What did you do before you arrived at CitizenLab? “I’ve always worked as a Data Scientist — if that’s still a thing. I started out as a student-researcher in Natural Language Processing and then moved onto Bioinformatics. After a few years, I made the switch to the private sector and worked for almost four years as a Data Scientist at Engie Laborelec, a Research Centre in the energy sector. As a part of the Analytics and Digital Lab team, I contributed to a great variety of projects, such as the prediction of the icing of wind turbines or the smart monitoring of residential PV systems.”

What appeals to you in Civic Tech? “This is going to sound verbatim, but it combines two of my main interests: technology and civic-mindedness. I’ve always been drawn to technology, but at times I feel like technology creates as many problems as it solves. If we can use tech to improve how we live together, I’m in.”

What is a citizen proposal you have launched … or would like to launch one day? “I don’t identify as an activist, but lately, I’ve been playing with the idea of making a proposal to my city. I’d like them to consider to stop issuing a paper copy of the municipal newspaper for everyone, as most of them land in the bin right away. I don’t always have the time to read it myself and would rather subscribe to an online version (which already exists). For those who are not online, a system of stickers on the mailbox to indicate one’s preference could do. I’m still looking for the right place to submit the idea though…”

🇵🇹 Arian Pasquali, Applied NLP Engineer

What did you do before you arrived at CitizenLab? “For a long time, I worked as a Software Engineer, building systems for manufacturing management systems. Then, I made the switch to writing software for news and social media analytics. Somehow, analysing people’s opinions on the internet fascinated me way more than manufacturing plants. But I wanted to gain a better understanding of how to build better systems that are capable of understanding the human language. So I left the industry and went back to the university to finish a Master’s Degree in Data Mining and Natural Language Processing. After that, I spent these last few years doing research and supporting colleagues in journalism and political movements on Facebook.”

What appeals to you in Civic Tech? “We live in the so-called Information Era and have all the knowledge of the human consciousness at our fingertips. Yet, somehow, democracies are suffering from misinformation and incredulity. I want to use my expertise to make sure citizens can voice their opinions and improve their communities. That is a privilege, and I can’t think of anything more interesting to be doing right now.”
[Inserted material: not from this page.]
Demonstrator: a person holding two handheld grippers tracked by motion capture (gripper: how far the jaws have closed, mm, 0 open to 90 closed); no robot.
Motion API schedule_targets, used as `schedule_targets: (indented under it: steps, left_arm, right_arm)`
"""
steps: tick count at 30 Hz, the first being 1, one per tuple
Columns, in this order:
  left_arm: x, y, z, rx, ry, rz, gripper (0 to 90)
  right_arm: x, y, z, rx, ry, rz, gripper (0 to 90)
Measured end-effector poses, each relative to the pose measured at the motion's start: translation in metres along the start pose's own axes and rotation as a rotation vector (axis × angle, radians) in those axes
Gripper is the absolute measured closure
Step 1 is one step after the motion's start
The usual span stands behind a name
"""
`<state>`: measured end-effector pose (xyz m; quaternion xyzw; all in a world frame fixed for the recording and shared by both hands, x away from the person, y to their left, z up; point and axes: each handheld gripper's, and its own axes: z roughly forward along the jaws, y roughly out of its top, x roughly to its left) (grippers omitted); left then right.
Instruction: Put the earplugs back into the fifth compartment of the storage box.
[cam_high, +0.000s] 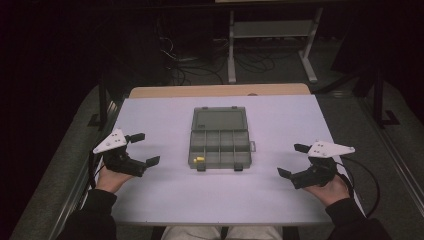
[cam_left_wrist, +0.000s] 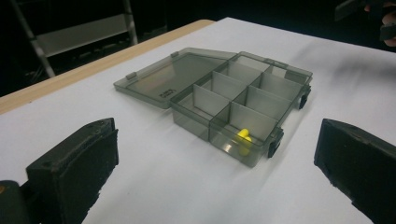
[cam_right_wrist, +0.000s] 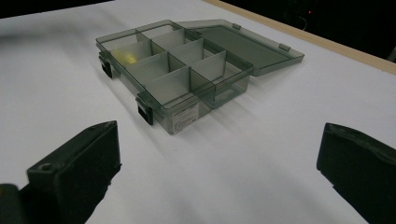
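A smoky clear compartment box lies in the middle of the white tabletop, its lid folded flat away from me. A small yellow piece sits in the near-left compartment. My left gripper rests open at the left, apart from the box. My right gripper rests open at the right, also apart. In the left gripper view the box and the yellow piece lie beyond the open left gripper. In the right gripper view the box lies ahead of the open right gripper, with the yellow piece dim through a divider.
The white surface sits on a wooden table whose far edge shows behind the box. A metal stand and cables are on the dark floor beyond. The other hand shows far off in the left gripper view.
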<state>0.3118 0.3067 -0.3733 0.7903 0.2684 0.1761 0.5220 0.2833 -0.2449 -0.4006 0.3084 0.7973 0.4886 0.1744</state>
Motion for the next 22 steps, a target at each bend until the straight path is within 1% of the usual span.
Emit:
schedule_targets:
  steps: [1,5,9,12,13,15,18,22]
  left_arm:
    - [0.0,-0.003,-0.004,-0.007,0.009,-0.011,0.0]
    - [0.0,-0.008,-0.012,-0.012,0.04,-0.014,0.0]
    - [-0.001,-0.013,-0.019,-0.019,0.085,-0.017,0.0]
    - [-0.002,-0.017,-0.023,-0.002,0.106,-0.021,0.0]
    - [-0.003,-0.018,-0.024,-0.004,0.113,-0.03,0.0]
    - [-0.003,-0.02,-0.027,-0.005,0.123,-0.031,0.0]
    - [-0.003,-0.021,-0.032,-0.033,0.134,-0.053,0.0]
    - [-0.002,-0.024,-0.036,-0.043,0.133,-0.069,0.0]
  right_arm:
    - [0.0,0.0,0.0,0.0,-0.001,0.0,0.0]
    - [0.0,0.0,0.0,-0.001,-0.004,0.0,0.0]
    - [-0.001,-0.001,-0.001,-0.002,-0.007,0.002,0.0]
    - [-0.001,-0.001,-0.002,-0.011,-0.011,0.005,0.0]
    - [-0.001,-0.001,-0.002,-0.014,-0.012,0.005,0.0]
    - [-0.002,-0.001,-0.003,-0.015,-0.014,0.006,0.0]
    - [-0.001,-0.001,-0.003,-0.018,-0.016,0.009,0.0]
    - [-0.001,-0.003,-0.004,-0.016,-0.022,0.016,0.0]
What is a citizen proposal you have launched … or would like to launch one day? “As a side-project, I’ve developed a system that allows everyone to follow the proposals and discussions taking place in the Portuguese Parliament. This helped me to see that people want to be more involved in politics, but need easier tools to do so. At a local level, I’ve been brainstorming about ways to improve urban agriculture and farming in urban spaces. One day, I hope to learn how to launch my idea. I think I’ve come to the right place!”